#### Stored data ####
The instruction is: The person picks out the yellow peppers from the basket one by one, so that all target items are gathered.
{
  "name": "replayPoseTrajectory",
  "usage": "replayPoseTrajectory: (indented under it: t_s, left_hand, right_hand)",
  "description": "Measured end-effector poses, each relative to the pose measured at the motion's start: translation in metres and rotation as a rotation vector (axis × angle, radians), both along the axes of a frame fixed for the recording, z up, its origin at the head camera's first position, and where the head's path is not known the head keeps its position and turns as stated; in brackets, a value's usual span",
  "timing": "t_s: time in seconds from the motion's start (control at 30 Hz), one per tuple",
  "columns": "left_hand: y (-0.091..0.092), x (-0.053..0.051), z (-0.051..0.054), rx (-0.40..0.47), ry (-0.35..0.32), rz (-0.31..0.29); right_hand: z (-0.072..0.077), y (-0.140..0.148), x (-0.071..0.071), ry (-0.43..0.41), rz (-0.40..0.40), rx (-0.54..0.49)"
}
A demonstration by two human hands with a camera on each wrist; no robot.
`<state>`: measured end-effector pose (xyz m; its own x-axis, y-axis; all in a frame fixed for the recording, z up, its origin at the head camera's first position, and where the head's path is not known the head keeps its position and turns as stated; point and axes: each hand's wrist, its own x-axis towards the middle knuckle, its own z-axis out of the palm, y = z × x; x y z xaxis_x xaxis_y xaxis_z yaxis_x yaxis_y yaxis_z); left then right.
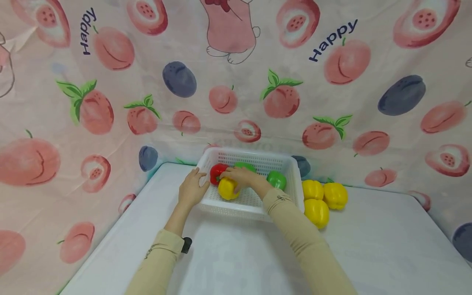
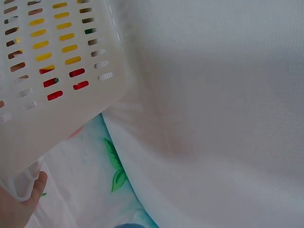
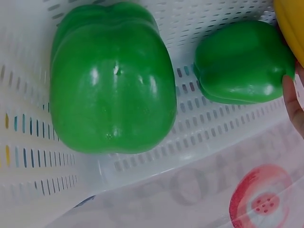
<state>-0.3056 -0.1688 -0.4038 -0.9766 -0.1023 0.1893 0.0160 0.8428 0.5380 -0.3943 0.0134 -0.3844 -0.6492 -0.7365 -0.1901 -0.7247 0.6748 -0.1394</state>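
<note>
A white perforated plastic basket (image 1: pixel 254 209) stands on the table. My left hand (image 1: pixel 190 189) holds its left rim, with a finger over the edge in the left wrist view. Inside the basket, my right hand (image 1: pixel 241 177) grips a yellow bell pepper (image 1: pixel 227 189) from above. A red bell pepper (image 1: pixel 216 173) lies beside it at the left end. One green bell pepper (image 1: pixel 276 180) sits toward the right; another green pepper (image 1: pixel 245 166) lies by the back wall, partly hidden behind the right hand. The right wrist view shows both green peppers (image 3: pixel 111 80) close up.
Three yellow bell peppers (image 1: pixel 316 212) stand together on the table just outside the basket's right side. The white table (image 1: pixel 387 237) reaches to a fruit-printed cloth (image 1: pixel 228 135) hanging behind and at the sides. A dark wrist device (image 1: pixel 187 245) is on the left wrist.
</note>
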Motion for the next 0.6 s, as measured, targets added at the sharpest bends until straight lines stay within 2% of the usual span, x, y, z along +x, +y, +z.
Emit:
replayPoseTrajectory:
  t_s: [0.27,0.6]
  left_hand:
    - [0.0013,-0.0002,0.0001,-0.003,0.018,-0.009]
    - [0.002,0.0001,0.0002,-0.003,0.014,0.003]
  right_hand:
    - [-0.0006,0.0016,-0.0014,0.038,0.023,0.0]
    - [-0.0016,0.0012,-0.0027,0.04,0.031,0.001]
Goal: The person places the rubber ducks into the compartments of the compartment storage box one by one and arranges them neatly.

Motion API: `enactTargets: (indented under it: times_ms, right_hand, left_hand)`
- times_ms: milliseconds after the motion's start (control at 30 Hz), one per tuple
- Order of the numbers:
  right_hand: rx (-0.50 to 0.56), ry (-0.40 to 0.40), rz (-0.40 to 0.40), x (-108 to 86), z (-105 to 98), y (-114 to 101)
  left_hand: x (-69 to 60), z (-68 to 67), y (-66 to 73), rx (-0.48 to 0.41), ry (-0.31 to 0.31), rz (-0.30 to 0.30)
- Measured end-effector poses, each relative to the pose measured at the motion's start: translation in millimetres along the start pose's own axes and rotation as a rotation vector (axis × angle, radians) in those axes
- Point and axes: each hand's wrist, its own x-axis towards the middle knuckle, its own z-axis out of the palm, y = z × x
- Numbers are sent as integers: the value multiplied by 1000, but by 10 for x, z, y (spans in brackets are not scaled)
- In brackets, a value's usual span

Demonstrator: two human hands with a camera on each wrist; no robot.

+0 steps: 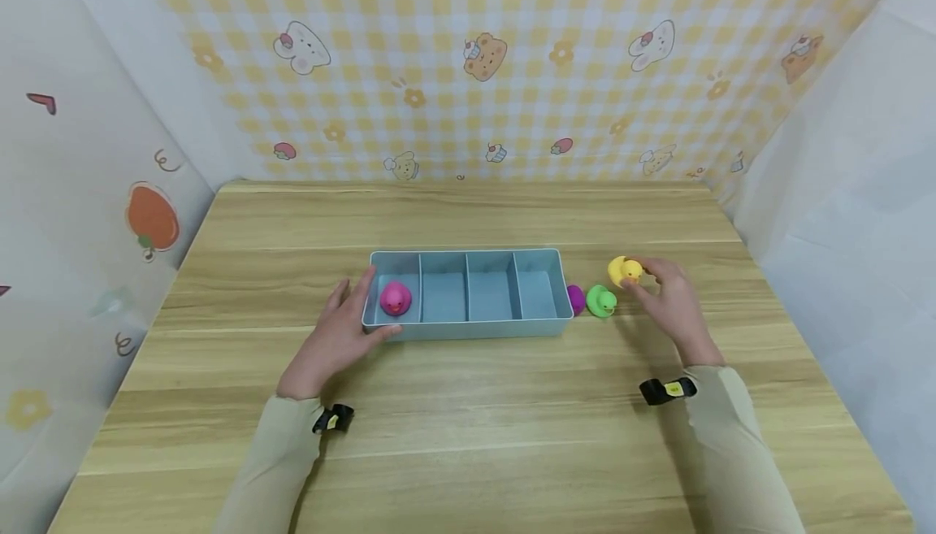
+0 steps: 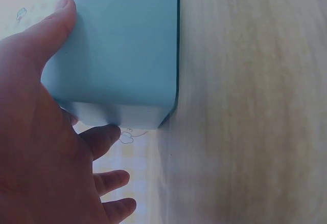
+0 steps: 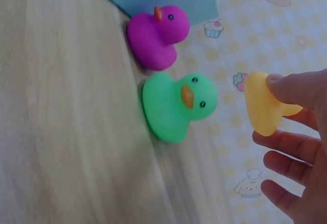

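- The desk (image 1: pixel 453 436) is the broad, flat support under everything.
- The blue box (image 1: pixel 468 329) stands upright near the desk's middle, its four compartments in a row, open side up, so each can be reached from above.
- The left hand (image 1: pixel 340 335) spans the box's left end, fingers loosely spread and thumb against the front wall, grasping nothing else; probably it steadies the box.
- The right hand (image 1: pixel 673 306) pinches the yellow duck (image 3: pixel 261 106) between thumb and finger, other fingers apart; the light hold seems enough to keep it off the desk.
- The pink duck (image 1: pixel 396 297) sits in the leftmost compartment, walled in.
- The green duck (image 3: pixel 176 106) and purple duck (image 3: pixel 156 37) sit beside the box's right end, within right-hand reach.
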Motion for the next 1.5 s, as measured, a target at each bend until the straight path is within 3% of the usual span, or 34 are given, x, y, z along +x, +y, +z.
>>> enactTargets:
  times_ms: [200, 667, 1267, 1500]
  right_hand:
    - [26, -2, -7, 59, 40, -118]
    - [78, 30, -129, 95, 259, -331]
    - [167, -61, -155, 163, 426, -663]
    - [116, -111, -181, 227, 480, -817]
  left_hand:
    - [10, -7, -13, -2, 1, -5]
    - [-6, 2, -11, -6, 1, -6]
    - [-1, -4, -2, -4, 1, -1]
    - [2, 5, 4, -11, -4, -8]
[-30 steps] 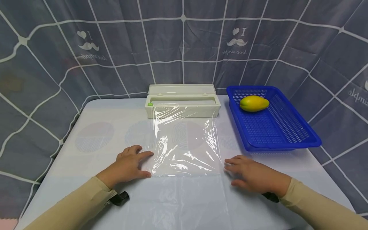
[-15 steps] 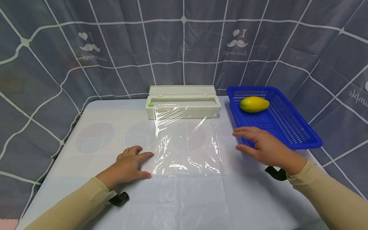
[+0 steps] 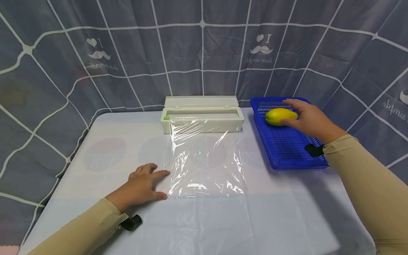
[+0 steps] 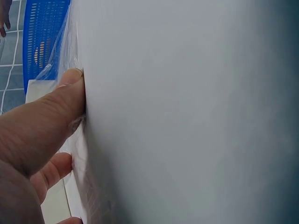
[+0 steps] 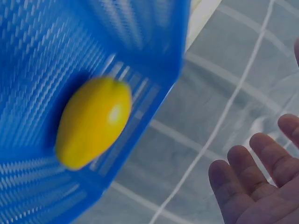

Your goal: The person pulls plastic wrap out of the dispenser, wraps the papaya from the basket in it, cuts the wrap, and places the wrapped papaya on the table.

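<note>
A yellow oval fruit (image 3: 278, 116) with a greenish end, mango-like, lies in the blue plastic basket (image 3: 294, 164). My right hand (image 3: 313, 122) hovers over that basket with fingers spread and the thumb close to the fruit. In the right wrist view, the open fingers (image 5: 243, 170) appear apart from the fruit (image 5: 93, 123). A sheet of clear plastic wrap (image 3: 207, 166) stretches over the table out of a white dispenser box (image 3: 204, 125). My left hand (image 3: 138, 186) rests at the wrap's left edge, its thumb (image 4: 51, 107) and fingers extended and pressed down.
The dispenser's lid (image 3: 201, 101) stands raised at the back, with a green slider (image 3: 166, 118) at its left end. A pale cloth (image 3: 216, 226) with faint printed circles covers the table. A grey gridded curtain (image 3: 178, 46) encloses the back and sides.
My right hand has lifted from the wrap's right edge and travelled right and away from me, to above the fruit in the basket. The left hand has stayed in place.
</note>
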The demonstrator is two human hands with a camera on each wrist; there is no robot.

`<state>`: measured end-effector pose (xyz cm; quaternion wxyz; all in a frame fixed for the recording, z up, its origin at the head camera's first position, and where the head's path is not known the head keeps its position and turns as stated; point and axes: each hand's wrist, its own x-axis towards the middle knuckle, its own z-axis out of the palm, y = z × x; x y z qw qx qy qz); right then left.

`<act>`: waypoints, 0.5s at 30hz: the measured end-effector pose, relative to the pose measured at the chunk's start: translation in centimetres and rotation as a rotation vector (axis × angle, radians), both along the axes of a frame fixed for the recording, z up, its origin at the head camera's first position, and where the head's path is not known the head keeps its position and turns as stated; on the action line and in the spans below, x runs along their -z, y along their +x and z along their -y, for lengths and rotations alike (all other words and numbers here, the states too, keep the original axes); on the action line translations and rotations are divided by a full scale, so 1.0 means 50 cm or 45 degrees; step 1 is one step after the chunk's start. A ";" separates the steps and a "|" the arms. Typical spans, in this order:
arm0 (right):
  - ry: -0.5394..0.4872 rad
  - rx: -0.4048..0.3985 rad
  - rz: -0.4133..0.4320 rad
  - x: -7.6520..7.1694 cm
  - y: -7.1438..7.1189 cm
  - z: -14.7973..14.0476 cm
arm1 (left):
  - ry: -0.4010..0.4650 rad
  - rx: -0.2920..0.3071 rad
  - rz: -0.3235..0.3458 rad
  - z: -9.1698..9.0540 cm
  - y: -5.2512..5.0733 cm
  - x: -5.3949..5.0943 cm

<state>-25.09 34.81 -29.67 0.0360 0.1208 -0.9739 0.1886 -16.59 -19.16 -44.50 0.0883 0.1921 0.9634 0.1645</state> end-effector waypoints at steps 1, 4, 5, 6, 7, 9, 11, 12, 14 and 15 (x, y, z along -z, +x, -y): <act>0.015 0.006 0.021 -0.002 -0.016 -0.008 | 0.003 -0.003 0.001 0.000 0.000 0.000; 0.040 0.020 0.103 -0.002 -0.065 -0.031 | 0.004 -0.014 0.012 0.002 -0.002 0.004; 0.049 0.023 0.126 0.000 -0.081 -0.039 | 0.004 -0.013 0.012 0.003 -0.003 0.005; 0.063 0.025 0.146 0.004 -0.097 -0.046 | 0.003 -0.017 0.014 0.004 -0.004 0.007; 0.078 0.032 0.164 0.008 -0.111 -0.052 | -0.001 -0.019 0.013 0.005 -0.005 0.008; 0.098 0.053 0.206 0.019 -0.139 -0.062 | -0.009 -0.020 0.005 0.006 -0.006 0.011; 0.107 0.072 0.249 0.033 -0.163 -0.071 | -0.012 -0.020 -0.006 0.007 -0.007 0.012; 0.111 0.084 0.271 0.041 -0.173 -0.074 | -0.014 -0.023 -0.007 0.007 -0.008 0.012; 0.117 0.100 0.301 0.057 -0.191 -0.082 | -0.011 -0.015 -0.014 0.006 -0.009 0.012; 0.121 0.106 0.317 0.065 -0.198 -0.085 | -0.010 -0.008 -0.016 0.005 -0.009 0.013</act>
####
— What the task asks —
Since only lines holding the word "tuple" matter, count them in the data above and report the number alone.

— Result for this task —
2